### Goal of the exercise
Find every line in the data that contains the word "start". Return each of those lines.

### Input data
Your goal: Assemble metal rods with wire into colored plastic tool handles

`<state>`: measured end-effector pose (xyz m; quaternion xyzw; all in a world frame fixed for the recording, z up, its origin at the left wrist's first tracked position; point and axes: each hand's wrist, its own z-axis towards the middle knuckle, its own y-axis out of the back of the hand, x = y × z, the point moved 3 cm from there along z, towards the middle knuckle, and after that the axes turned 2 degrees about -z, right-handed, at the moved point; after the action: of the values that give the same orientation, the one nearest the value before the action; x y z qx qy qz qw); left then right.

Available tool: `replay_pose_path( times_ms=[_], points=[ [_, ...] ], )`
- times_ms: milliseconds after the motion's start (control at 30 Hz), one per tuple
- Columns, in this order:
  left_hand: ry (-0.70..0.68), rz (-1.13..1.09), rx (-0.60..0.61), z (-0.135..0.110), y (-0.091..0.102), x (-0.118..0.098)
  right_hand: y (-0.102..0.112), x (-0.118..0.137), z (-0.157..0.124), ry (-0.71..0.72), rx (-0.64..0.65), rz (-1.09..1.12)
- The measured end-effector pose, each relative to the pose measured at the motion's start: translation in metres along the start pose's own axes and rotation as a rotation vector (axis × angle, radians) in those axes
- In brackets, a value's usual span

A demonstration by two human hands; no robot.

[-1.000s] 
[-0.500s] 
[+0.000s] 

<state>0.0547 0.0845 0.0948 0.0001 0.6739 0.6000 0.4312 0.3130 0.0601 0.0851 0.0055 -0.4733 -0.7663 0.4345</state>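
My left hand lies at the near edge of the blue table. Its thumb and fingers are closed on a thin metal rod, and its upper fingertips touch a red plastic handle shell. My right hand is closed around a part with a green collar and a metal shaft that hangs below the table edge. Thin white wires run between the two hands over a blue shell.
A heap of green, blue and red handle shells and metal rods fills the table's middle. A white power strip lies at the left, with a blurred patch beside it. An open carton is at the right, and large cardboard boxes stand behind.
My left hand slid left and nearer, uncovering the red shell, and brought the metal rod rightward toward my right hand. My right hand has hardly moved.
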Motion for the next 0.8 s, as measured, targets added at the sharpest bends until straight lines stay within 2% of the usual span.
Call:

### Response to this task
- times_ms: milliseconds after the motion's start (control at 30 Hz), one per tuple
- The measured end-effector pose, each relative to the pose measured at the motion's start: translation in metres along the start pose's own axes and rotation as a rotation vector (axis × angle, radians) in those axes

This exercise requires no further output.